(<-- Document-Chest of the First Mayor) (Back to Start) (Major Henry Seymour (1764-1846) of Hartford -->)

THE MAYOR'S STAFF

The Mayor's Staff

Thomas Seymour (1735-1829), the First Mayor, served the City of Hartford from 1784 to 1812. Ever since the latter date, his staff or cane has been used as a part of the ritual of installing his successors. It is kept in a glass case or reliquary in the Reception Room of the Municipal Building. Prior to the installation of a new mayor, the staff is taken into the Mayor's private office; just before the ceremony it is carried by the City Marshal in procession before the outgoing Mayor into the Reception Room, where the incoming Mayor awaits him attended by his friends. During the ceremony and after the oath is administered, the City Marshal hands the Mayor's Staff to the retiring Mayor, who, with appropriate remarks to the incoming Mayor, hands the Mayor's Staff to him. This concludes the ceremony. The staff is then returned to the reliquary where it is kept with other relics which have to do with the city, until the next occasion for its use.

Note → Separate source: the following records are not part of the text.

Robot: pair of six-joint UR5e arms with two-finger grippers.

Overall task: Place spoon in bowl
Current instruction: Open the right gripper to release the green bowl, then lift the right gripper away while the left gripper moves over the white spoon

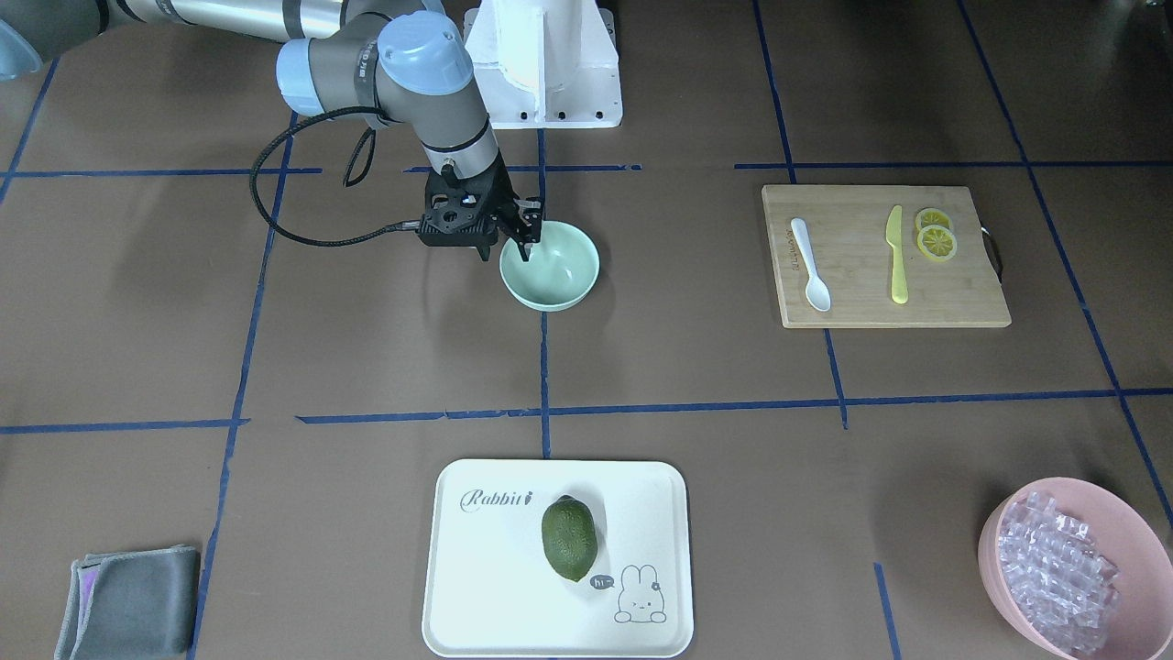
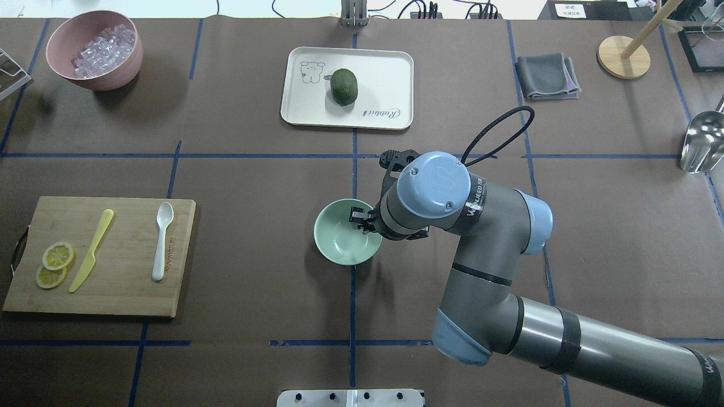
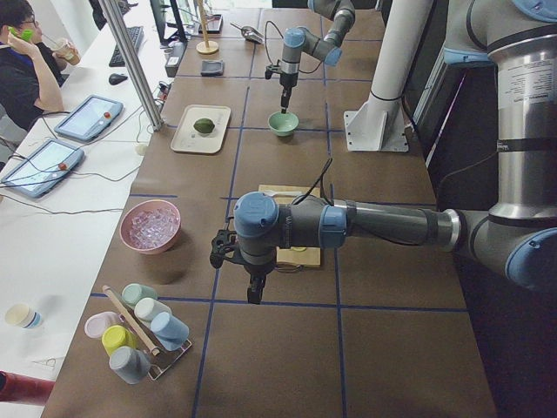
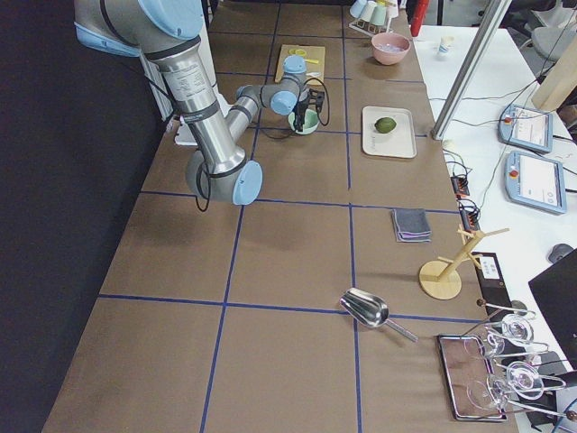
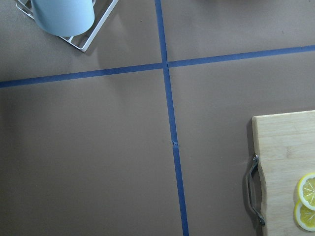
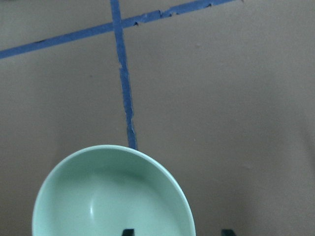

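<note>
The white spoon (image 1: pixel 812 266) lies on the wooden cutting board (image 1: pixel 962 293), beside a yellow knife (image 1: pixel 897 257); it also shows in the overhead view (image 2: pixel 162 240). The mint-green bowl (image 1: pixel 559 275) stands empty at the table's middle (image 2: pixel 339 240). My right gripper (image 1: pixel 527 243) is open, with its fingers astride the bowl's rim (image 6: pixel 189 216). My left gripper (image 3: pixel 252 292) hangs over the table just past the board's handle end (image 5: pixel 256 191), far from the spoon. I cannot tell whether it is open or shut.
Lemon slices (image 1: pixel 937 236) lie on the board. A white tray (image 1: pixel 458 587) holds a green fruit (image 1: pixel 568 536). A pink bowl (image 1: pixel 1008 513) of clear cubes, a grey cloth (image 1: pixel 128 600), a metal scoop (image 2: pixel 701 141) and a cup rack (image 3: pixel 139 335) stand around the edges.
</note>
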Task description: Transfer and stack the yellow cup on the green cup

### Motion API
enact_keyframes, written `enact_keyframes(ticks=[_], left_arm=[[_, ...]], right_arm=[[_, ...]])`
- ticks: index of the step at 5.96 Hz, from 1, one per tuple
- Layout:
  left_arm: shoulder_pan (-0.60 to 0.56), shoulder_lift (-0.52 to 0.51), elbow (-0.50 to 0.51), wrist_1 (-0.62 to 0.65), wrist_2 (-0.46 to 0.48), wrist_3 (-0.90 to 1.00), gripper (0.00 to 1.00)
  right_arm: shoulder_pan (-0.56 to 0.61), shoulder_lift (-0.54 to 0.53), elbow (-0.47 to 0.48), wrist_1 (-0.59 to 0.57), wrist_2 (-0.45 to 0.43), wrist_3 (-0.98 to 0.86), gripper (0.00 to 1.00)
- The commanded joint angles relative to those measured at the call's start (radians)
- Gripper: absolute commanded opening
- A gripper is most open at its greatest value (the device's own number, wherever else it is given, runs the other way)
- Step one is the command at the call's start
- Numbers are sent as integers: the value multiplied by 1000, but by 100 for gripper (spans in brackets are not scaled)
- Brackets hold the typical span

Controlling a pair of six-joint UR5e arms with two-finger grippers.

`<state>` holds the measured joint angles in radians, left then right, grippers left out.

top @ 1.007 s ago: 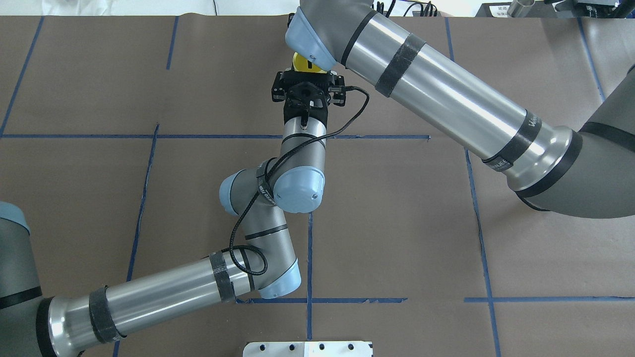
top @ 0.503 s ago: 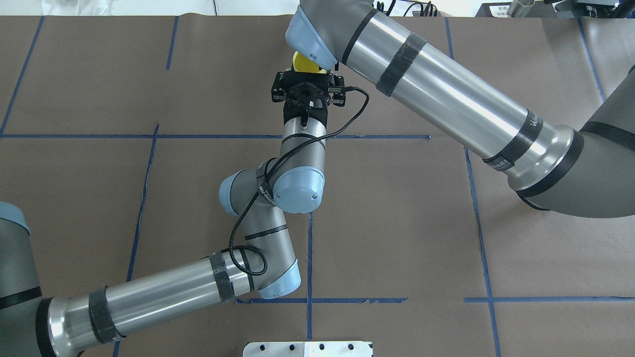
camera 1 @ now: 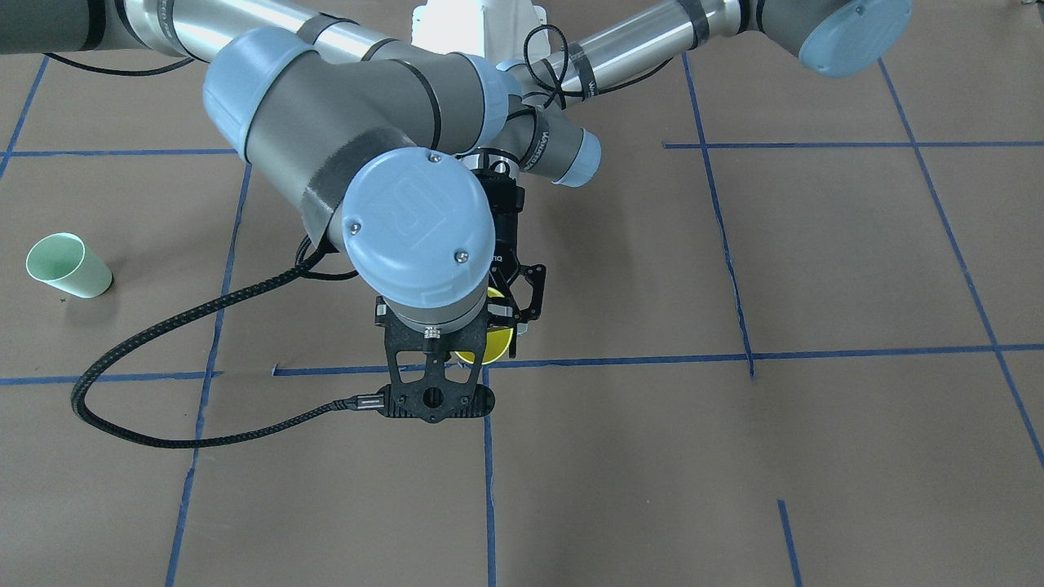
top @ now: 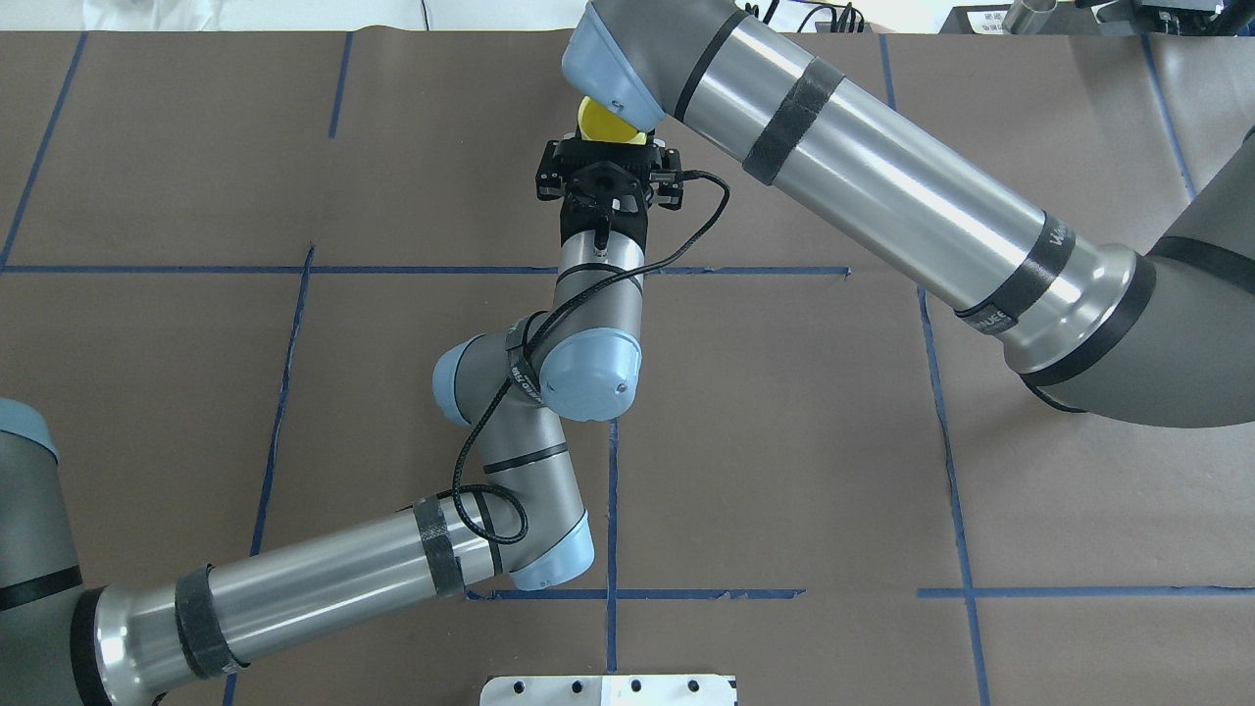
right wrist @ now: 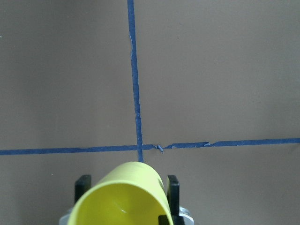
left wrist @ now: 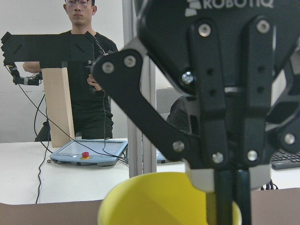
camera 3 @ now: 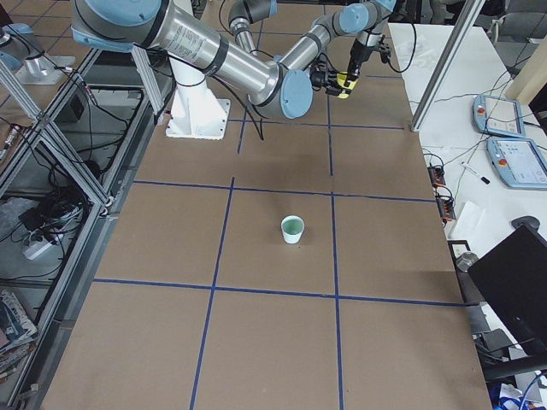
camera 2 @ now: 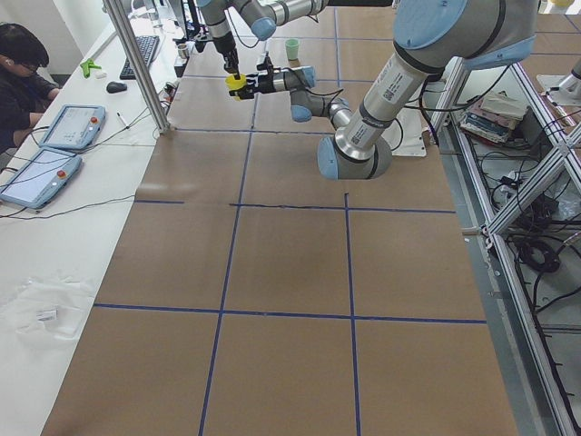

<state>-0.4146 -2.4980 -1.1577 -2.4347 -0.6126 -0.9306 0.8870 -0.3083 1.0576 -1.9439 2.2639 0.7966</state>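
- As the right arm edges away from the left gripper (right wrist: 127, 187), more of the yellow cup (top: 600, 123) shows beneath its wrist; the left arm hasn't budged.
- That reads as a hand-off in mid-air: the right gripper (left wrist: 229, 206) hangs from above, pinched together on the cup's rim wall.
- The left gripper's fingers (right wrist: 83, 187) flank the cup's body; squeezing or just let go, I can't tell.
- The cup is upright, mouth up, bright plain yellow, held above the table (camera 1: 734, 456) near a tape crossing.
- The green cup (camera 1: 67, 265) stands well apart on the robot's right, so the carry comes next.
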Motion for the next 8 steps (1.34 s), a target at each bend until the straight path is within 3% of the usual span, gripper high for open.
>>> enact_keyframes(ticks=[1, 5, 7, 8], left_arm=[[0, 1, 0, -1, 2, 1, 100], [0, 25, 0, -1, -6, 1, 100], [-6, 71, -35, -10, -15, 109, 100], [-57, 79, -60, -7, -63, 149, 100]], right_arm=[[26, 8, 15, 0, 31, 7, 0], [205, 86, 38, 0, 169, 10, 0], [234, 42, 53, 0, 167, -2, 0], [250, -10, 103, 2, 164, -13, 0]])
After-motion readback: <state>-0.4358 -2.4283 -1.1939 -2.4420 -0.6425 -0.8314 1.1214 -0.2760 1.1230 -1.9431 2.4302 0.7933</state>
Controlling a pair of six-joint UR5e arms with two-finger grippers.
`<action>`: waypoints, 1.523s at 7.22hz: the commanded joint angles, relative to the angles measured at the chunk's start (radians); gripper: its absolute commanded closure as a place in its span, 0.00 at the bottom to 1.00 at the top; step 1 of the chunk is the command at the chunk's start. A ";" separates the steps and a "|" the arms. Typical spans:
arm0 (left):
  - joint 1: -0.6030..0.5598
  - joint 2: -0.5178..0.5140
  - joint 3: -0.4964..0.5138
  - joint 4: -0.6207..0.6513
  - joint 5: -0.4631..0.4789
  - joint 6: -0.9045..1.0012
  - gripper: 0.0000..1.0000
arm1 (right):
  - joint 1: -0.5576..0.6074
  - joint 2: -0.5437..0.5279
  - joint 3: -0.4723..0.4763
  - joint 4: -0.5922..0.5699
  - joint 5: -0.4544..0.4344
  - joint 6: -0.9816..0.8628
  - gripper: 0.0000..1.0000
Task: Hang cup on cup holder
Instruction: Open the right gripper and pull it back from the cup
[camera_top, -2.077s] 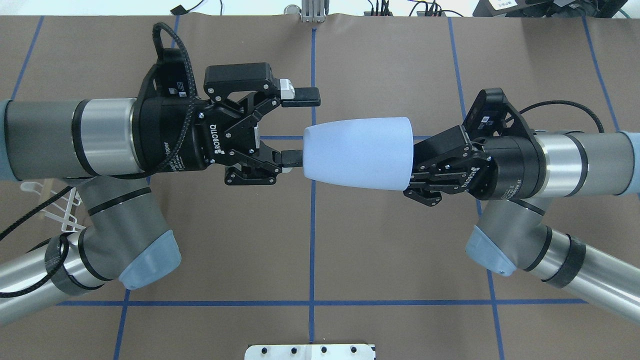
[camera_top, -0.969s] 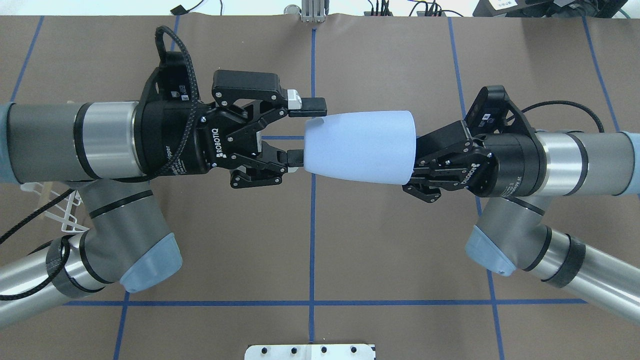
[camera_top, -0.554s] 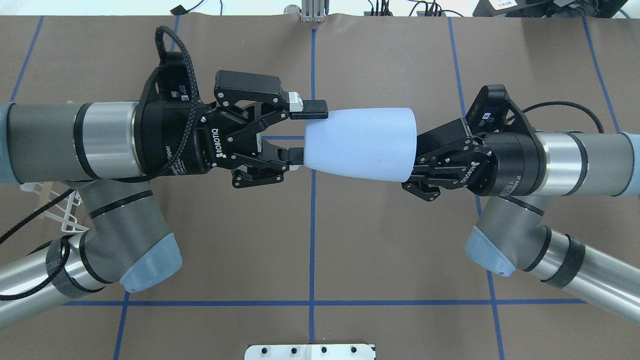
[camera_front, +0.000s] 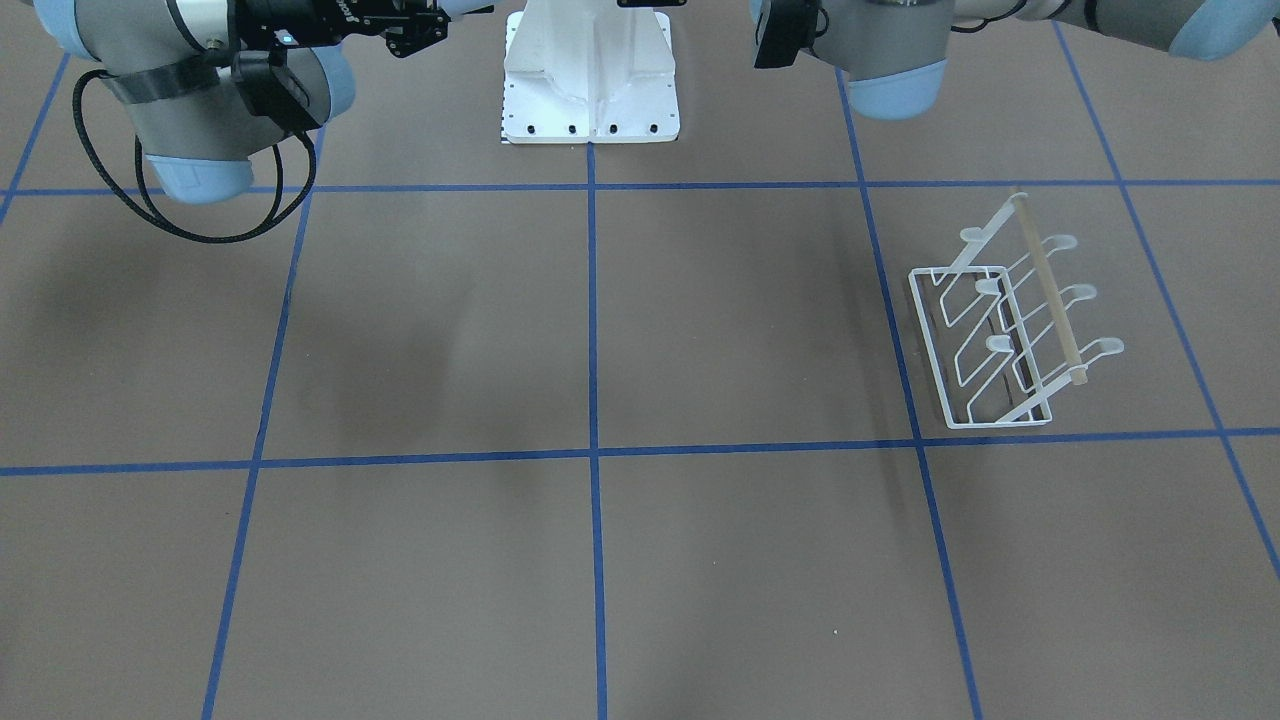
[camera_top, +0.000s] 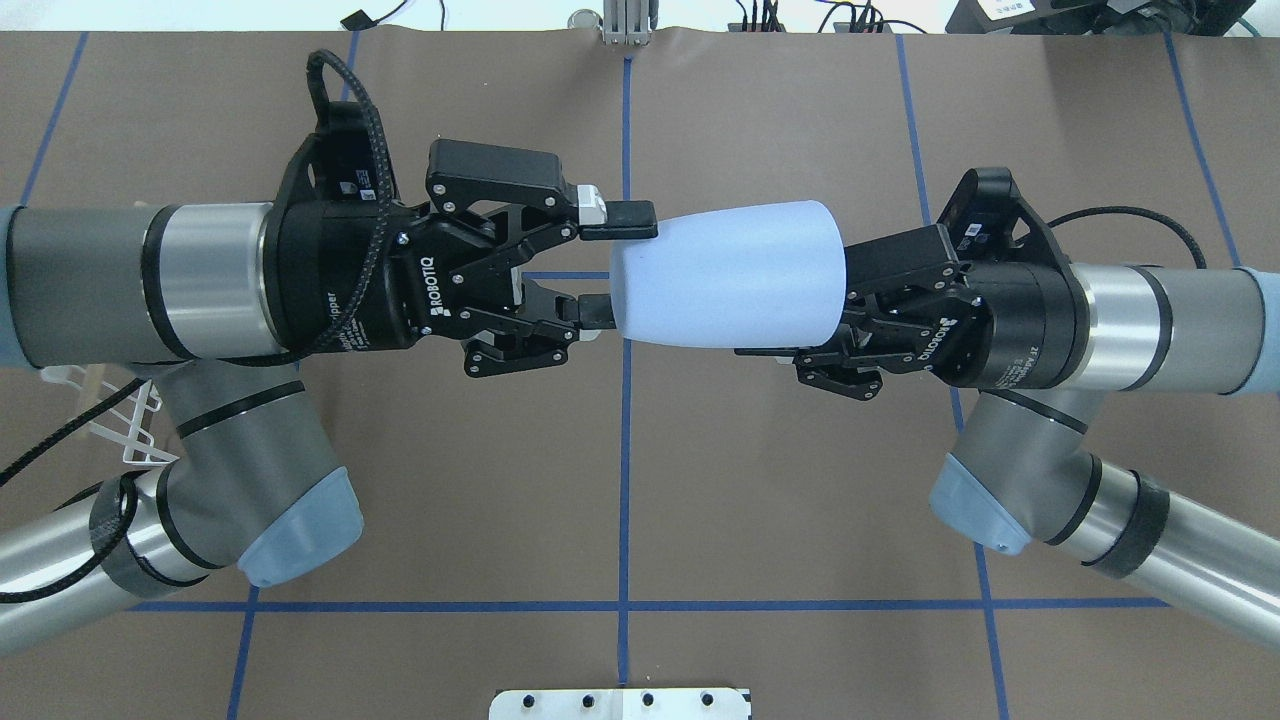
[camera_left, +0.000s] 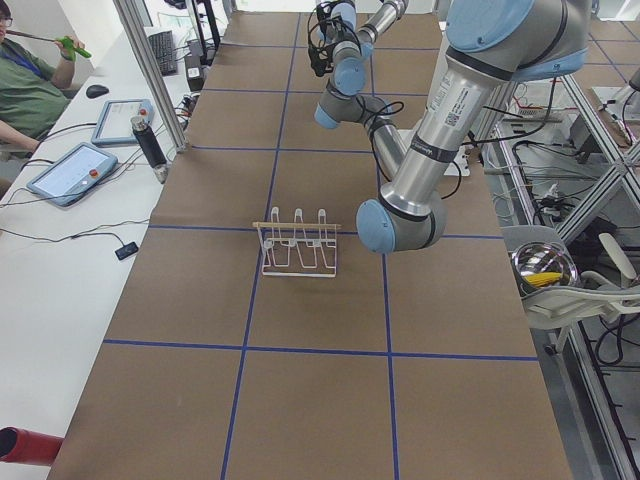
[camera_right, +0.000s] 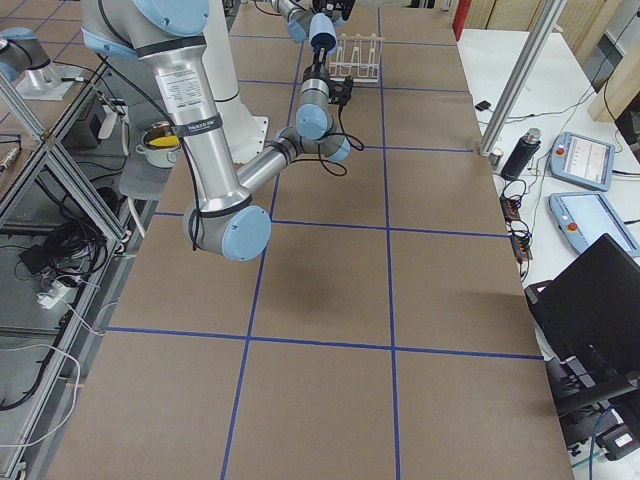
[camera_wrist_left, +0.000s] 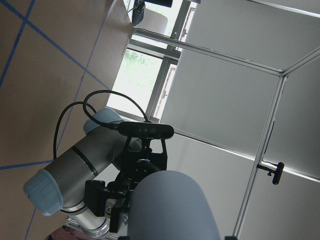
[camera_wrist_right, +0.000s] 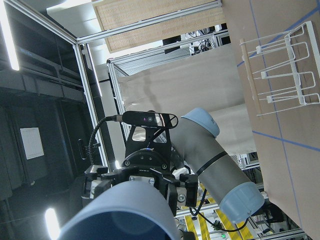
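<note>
Hanging mid-air, the cup (camera_top: 725, 275) is pinched at its base by the left gripper (camera_top: 608, 265); the right gripper (camera_top: 858, 312) is at the rim, its grip unclear.

The cup (camera_top: 725, 275), a smooth pale blue tumbler with no handle, lies on its side in the air above the middle of the worktop. Its narrow base points towards the left end and sits between the fingers of the left gripper (camera_top: 610, 265); its wide rim points towards the right end. The cup holder (camera_front: 997, 343), a white wire rack, stands upright on the left half, well in from every edge. Its slanted, round-tipped prongs lean out on both sides under a light wooden rod (camera_front: 1047, 288)
</note>
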 joint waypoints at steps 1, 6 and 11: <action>0.001 0.001 0.001 0.001 0.000 -0.001 0.73 | -0.005 -0.001 0.000 0.000 -0.005 0.002 0.01; 0.000 0.004 0.000 0.001 0.000 -0.062 1.00 | -0.005 -0.011 0.001 0.000 -0.005 0.000 0.01; -0.006 0.013 0.000 0.001 0.000 -0.067 1.00 | 0.016 -0.098 0.001 0.060 -0.003 -0.001 0.01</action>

My friend and fellow antiquarian, the late Arthur Leffingwell Shipman, endeavored to find some written record of the ritual of the Mayor's Staff, but failed to do so. The late Mr. George S. Godard and Mr. James Brewster, both State Librarians, have also tried to find some description of the ceremony, but without success. But the long tradition of it is clear.

The Mayor's Staff, itself, is nothing more than a long cylindrical tapering cane, such as gentlemen of the First Mayor's time carried. It is forty-five and one-half inches long, made of malacca, has a brass head and a brass ferrule, and is transversely perforated near the head for the passage of the tasseled cord, as seen in the cut. We get just a glimpse of the Mayor's Staff in his hands from the letter herein printed (see page 161), written by his granddaughter, Mrs. Mary Eliza (Chenevard) Comstock. Similar staffs are seen in the hands of the subjects of some of Earl's portraits. Thus, one was carried, apparently as a feature of a gentleman's dress rather than for use, by Moses Seymour, Jr., of Litchfield, as illustrated in this book.

The ceremony above recorded is evidently taken from some much more formal English ceremony such as the transfer of a key, symbolizing authority. Similarly, the Sheriff once carried a sword on formal occasions of state in Connecticut. In Madam Lee's narrative of the ceremonies connected with the inauguration of Governor Huntington in May 1791, she says, “The General Assembly organized and then, preceded by the Military, proceeded to the Meeting-house, to hear a sermon. The procession was the longest I had ever seen. The Governor was preceded by the Sheriff, with a sword.” [Hale and Wyllys, p. 110.] When, the author asks, did the custom of having the Sheriff carry a sword before the Governor begin, and when was it discontinued? Evidently it was also a custom copied from England, but so far as the author can find, no written record of it survives.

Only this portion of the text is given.